New Congressional Caucus Defends Tenth Amendment
Three House members sat down with HUMAN EVENTS this afternoon to discuss their vision for a newly formed Congressional Constitution Caucus.
The goal of the caucus is to "ensure that the Federal government is operating under the intent of the Tenth Amendment of our Bill of Rights," according to the official mission statement.
The Tenth Amendment says: "The powers not delegated to the United States by the Constitution, nor prohibited by it to the States, are reserved to the States respectively, or to the people."
And so, Rep. Scott Garrett (R.-N.J.), the caucus’ founder, along with Reps. Virginia Foxx (R.-N.C.) and Rob Bishop (R.-Utah) are heading up a team of House members dedicated to downsizing the amount of power usurped from the states by the federal government.
After serving for a dozen years as a congressman at the state level Garrett said he realized how much the federal government was telling the states what they could and couldn’t do. He said his primary reason for coming to Washington was to form a caucus to change that.
Less than a month into its founding, the caucus has attracted nearly 30 members. Garrett has attempted to reach across party lines, but has yet to receive applications from Democrats. Still, he said he would like to see a bipartisan group come together.
While Garrett spends time getting press coverage and promoting communication across the board, Foxx is focused on connecting with groups advocating similar interests outside congressional circles. And Bishop has been tasked with reaching out to other members and building awareness by speaking out on the House floor.
Bishop said with a grin that his main strategy will be to "whine a lot" because "it seems to be very effective up here."
On a more serious note, the congressman said he plans to first, explain to other members the premise behind the tenth amendment, emphasizing that while the federal government may have good intentions, much of its power should be turned back over to the states. In other words, the federal government should "simply do less."
Second, Bishop said the caucus will help bills that promote its mission to move forward by coordinating floor discussions back to back.
"We’ll keep harping on the issue until [people] start to notice," he said.
Garrett said that while they realize successs won’t happen overnight the caucus has come up with some realistic immediate and long-term strategies for accomplishing its mission.
Bills currently backed by the caucus include:
1. An education bill (H.R. 3449) sponsored by Rep. John Culberson (R.-Tex.) that would give states back control of their schools
2. Sunsetting bills (such as H.R. 1227) offered by Rep. Kevin Brady (R.-Tex.) and others that would allow for an evaluation and termination of government programs that are no longer useful.
3. And a bill that would limit the duration of Federal consent decrees to which state and local governments are a party (H.R. 1229) sponsored by Rep. Roy Blunt (R.-Mo.)
Foxx said she doesn’t think people can be educated enough about the limited powers given the federal government by the constitution. It’s main focus was not supposed to be programs such as welfare and medicaid.
"The number one role of the federal government is defense of the nation," she said. "We’ve lost sight of that."
Here’s the full mission statement, for those interested:
The Congressional Constitution Caucus will be an effective forum to ensure that the Federal government is operating under the intent of the Tenth Amendment of our Bill of Rights.

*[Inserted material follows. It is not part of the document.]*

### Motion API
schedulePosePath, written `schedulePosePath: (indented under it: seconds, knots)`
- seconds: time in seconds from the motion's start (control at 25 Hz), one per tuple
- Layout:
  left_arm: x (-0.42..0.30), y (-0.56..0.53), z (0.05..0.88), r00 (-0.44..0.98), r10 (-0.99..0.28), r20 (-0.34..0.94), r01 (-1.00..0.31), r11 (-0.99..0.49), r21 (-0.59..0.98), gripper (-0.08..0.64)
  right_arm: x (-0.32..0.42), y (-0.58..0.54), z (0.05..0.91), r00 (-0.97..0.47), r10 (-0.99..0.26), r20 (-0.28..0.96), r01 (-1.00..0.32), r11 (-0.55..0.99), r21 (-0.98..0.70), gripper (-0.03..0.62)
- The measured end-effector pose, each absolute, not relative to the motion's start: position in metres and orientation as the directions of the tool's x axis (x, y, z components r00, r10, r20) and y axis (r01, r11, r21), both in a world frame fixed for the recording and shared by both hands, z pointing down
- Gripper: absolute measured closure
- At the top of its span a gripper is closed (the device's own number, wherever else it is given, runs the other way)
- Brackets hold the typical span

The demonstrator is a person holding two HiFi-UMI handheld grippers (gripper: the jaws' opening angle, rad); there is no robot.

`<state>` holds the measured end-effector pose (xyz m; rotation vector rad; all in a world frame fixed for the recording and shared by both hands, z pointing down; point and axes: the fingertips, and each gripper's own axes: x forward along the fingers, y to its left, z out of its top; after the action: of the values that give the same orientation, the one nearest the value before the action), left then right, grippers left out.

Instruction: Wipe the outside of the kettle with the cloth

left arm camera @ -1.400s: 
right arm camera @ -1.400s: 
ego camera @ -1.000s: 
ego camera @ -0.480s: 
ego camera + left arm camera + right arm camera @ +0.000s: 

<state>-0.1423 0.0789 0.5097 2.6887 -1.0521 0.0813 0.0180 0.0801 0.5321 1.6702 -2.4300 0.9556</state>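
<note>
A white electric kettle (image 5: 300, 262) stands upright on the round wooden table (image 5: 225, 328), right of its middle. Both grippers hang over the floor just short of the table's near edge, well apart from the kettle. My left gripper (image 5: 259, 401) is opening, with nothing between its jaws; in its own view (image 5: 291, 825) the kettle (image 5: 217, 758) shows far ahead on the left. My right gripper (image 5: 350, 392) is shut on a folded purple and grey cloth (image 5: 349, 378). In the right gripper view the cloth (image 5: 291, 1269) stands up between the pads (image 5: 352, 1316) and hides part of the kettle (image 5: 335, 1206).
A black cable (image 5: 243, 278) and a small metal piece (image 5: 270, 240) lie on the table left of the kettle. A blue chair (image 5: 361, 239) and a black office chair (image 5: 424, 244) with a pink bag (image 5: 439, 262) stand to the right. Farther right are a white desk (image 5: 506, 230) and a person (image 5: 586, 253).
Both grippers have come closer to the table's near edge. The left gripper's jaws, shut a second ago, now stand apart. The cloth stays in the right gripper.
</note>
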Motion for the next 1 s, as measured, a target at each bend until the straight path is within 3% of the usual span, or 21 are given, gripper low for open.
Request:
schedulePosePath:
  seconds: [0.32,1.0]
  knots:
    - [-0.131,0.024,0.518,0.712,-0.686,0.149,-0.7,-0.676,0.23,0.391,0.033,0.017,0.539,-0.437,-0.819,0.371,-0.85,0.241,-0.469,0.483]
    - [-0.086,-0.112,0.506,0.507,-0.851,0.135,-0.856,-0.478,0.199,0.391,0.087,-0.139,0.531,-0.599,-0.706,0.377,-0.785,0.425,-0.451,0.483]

The Tenth Amendment states:
The powers not delegated to the United States by the Constitution, nor prohibited by it to the States, are reserved to the States respectively, or to the people.
These historic words, penned by our Founding Fathers, some of the most ingenious political minds this world has ever known, set forth an important principle: The Federal government may exercise the specific powers that are listed in the Constitution, and the States and the people may exercise all remaining powers.
Unfortunately, as the authors of the Constitution have long since passed, so too have many of their foundations for our system of government. Between an ever-expanding Federal bureaucracy that for decades has crept into many facets of traditionally locally controlled government to a Federal judiciary that time and time again completely ignores the intent of the Tenth Amendment, the Federal government has become wildly inefficient and is hemorrhaging tax dollars.
The Congressional State and Community Rights Caucus will point out that not only is state and local control over programs in line with the Constitution, it is a much more cost-effective and efficient way to provide many domestic services to American citizens.
In light of the looming fiscal crisis of our Federal budget and domestic programs that are simply not reaching their intended goals, it is imperative to highlight the need to return to a system intended under the “reserve clause” of the Constitution.